Every line of the listing must be reproduced as it stands. Leave the images behind.

*Raw data*:
== == ==

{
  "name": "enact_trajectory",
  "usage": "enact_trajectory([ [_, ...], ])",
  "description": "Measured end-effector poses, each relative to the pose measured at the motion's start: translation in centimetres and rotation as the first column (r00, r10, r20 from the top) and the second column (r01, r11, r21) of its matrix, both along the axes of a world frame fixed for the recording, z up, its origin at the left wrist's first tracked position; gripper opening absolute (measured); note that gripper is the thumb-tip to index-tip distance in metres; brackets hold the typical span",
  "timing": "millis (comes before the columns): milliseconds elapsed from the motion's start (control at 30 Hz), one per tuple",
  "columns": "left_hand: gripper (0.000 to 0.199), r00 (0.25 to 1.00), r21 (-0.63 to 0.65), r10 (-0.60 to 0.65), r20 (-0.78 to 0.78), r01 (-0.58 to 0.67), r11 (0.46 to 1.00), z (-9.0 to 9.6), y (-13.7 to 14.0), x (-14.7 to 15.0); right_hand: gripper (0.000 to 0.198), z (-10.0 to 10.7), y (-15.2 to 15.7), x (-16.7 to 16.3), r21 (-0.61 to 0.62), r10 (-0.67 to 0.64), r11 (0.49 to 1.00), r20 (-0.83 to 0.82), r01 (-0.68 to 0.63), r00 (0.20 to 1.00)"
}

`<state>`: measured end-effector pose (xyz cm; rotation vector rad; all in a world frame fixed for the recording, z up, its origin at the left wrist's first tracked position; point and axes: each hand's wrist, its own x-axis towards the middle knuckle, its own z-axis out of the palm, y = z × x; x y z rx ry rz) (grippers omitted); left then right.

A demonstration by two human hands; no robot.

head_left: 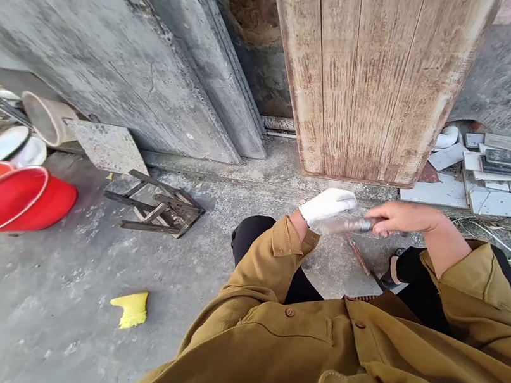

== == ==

*Exercise solution*:
{
  "name": "enact_trajectory",
  "usage": "enact_trajectory([ [_, ...], ])",
  "description": "Measured end-effector poses, each relative to the pose measured at the motion's start: translation in centimetres and rotation as the first column (r00, r10, r20 from the top) and the second column (r01, r11, r21) of its matrix, both along the axes of a world frame fixed for the recording, z up, its origin at the left wrist's first tracked position; gripper opening absolute (measured); note that gripper is the thumb-tip to index-tip distance in metres; brackets hold the typical span",
  "timing": "millis (comes before the columns): milliseconds elapsed from the motion's start (control at 30 Hz), one per tuple",
  "columns": "left_hand: gripper (0.000 to 0.199), r00 (0.25 to 1.00), r21 (-0.63 to 0.65), r10 (-0.60 to 0.65), r20 (-0.78 to 0.78), r01 (-0.58 to 0.67), r11 (0.46 to 1.00), z (-9.0 to 9.6), y (-13.7 to 14.0), x (-14.7 to 15.0); right_hand: gripper (0.000 to 0.198), z (-10.0 to 10.7), y (-15.2 to 15.7), x (-16.7 to 16.3), r21 (-0.61 to 0.62), r10 (-0.67 to 0.64), r11 (0.49 to 1.00), r20 (-0.83 to 0.82), r01 (-0.68 to 0.63), r00 (0.20 to 1.00)"
}

`<state>`: measured end-effector pose (xyz cm; rotation vector rad; all in a world frame fixed for the recording, z up, its origin at the left wrist's first tracked position; point and axes: each hand's wrist, its own x-axis towards the middle knuckle, its own z-axis out of the palm, y = z × x; x y z rx ry rz) (grippers omitted); left then right.

A demonstration by two human hands; no robot.

head_left: 

Nothing else is required to complete this exercise.